What the task asks
What appears from the first line of the records below through the line containing "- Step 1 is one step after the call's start" must be reproduced verbatim.

------ Entries provided

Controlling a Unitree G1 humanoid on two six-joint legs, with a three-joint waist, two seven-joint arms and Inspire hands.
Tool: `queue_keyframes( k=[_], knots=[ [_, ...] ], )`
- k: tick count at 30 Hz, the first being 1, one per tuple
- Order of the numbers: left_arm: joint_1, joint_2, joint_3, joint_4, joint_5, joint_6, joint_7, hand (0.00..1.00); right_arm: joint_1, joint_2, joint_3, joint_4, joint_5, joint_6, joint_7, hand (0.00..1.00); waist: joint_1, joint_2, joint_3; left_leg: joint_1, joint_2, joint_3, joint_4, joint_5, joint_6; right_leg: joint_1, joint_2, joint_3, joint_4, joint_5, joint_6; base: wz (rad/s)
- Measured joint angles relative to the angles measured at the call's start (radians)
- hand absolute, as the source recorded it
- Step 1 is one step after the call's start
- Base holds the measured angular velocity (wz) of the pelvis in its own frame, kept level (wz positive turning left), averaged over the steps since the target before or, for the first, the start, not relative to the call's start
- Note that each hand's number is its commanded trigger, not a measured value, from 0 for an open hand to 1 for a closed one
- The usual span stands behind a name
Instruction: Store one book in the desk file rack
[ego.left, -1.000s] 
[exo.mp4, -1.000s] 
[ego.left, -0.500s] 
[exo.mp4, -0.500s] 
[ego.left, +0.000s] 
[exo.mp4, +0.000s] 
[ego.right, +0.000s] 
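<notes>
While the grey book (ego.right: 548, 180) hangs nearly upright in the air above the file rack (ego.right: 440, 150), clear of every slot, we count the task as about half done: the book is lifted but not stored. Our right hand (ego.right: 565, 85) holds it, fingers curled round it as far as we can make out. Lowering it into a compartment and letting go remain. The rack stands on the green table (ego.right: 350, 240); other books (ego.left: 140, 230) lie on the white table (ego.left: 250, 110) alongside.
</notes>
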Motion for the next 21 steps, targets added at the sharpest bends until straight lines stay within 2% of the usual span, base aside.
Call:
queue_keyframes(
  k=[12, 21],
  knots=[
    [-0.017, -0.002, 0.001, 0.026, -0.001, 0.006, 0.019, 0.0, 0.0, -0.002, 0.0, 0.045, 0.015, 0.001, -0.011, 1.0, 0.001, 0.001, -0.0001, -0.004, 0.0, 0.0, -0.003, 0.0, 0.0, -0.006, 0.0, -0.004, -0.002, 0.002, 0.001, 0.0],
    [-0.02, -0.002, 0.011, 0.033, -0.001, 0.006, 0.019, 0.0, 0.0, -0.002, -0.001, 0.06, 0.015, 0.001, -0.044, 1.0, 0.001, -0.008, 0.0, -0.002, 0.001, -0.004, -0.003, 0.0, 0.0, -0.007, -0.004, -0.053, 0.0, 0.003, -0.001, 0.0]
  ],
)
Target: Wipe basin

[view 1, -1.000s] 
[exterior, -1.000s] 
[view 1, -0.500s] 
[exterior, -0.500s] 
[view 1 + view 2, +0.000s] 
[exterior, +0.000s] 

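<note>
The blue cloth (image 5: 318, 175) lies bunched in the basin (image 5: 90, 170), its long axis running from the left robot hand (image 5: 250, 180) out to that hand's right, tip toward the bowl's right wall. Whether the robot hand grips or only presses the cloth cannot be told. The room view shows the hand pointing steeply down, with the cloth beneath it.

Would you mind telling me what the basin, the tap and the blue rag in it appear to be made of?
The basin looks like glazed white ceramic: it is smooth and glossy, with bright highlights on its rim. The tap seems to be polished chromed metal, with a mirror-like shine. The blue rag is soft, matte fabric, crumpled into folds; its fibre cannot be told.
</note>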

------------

Task answer
Controlling a Unitree G1 humanoid on two six-joint legs, with a three-joint waist, two seven-joint arms and Inspire hands.
Tool: `queue_keyframes( k=[_], knots=[ [_, ...] ], )`
- k: tick count at 30 Hz, the first being 1, one per tuple
- Order of the numbers: left_arm: joint_1, joint_2, joint_3, joint_4, joint_5, joint_6, joint_7, hand (0.00..1.00); right_arm: joint_1, joint_2, joint_3, joint_4, joint_5, joint_6, joint_7, hand (0.00..1.00); waist: joint_1, joint_2, joint_3; left_leg: joint_1, joint_2, joint_3, joint_4, joint_5, joint_6; right_leg: joint_1, joint_2, joint_3, joint_4, joint_5, joint_6; base: wz (rad/s)
- Measured joint angles relative to the angles measured at the call's start (radians)
- hand absolute, as the source recorded it
- Step 1 is one step after the call's start

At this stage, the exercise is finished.